I can't begin to tell you the relief, surprise, and dignity I feel when, in an auditorium NOT homogonously Christian or even religious, students can stand on stage and say they want to stay a virgin in college, and the place erupts in cheers. Respect. I feel it for real here. And I like it a lot.

I feel like I've entered some kind of bubble, some kind of dream world. I have four years here max. I want everything to count. I want to love people. I want to do the things I've craved and dreaded. In the midst of it, the heart of it, I want the Holy Spirit to be my Teacher. I want to listen and hear "This the way, walk in it."

I want to ask the important questions, like "How do you see me?" and hear Him say, as I felt Him say to me out of the blue during a very worldview-challenging session, "I think you're beautiful." I want to constantly exalt Him to the highest place, because He deserves it. I want to give everything to Him because $100,000 tuition is nothing to the new start He has given me by the sacrifice of His Son's beautiful life.

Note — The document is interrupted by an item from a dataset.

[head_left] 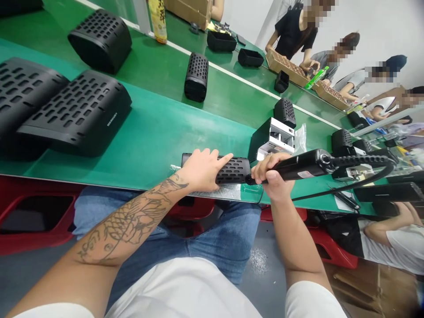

A guy named Jake in Ukraine talked to us in a retreat about how he always thinks of the scene from The Count of Monte Cristo (movie) where the main character beats the pirate Jacapo in a fight (I think this is what happens; it's been a while since I've seen it) and Jacapo, after being mercifully released from death, pledges his life to serve him. His words in that piratey accent keep coming to mind, "I am your man forever."

I guess the gospel shoulders fresh meaning when I realize that He's offered me every opportunity for new life free from the fear, guilt, and shame that was always dogging me, if only I would step up to the challenge of faith. The challenge to obey His Word and see what happens, forsaking every doubt, fear, and self-will for the sake of an enduring loyalty for the Friend of Friends, who first gave His love to me.

It's time for the cannonball off the high dive.